Predictions based on three hypotheses for trees, perennial herbs, and annuals.

Hypothesis	Trees	Perennial herbs	Annuals
Pollinator attraction	Individuals flower for a shorter period and higher synchronously than herbs.	In nonweedy (more outcrossing) species adapted to specialized pollinators, individuals flower longer and less synchrously than trees.	Individuals flower less synchronously than trees; no specific prediction for flowering period.
		In weedy (selfing) species, individuals flower less synchronously; no specific prediction for flowering period.
Pollination insurance	Individuals flower longer than perennial herbs.	Individuals flower for shorter periods than trees and longer than annuals.	Individuals flower for shorter periods than perennial herbs.
Resource availability	Tree individuals flower longer than herbs, with larger variance.	Flowering length and its variance intermediate between trees and annuals.	In predictable habitats, annuals smaller than perennials flower shorter, with smaller variance. In unpredictable habitats, annuals flower earlier and longer, with larger variance.
			In unpredictable habitats, annuals flower earlier and longer, with larger variance.

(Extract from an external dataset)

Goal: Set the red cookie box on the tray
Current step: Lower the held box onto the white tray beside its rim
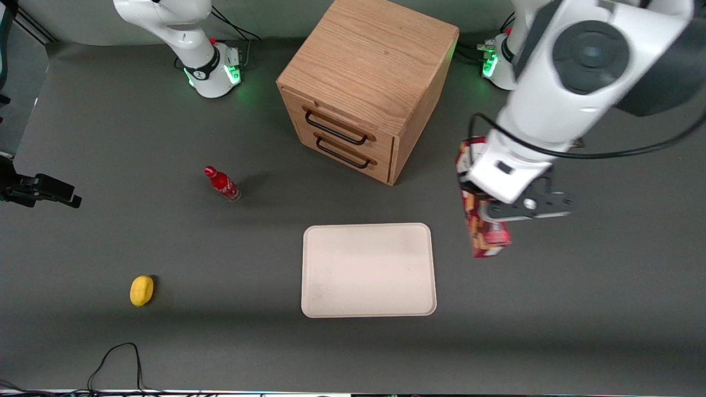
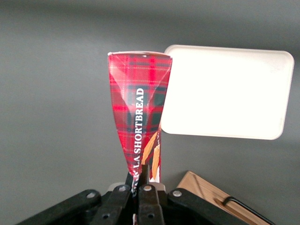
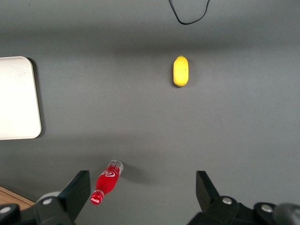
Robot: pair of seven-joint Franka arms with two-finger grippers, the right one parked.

On the basis of the data obtained for this study, we could also compare flowering phenology between species. Some have claimed that plant species may evolve traits that decrease phenological overlap with other species competing to attract common pollinators (van Schaik et al., 1993). However, Rathcke and Lacey (1985) reviewed empirical studies and concluded that interspecific divergence in flowering within plant communities is rarely supported by statistical tests. Yumoto (1987, 1988) suggested that flowering phenology among canopy species is asynchronous to avoid competition for generalist pollinators. In addition, Sakai et al. (1999) suggested that plant species that attract specialist pollinators flower synchronously with other species. The ideas of Yumoto (1987, 1988) and Sakai et al. (1999) support the hypothesis that flowering phenology is more synchronous among herbaceous species than among trees.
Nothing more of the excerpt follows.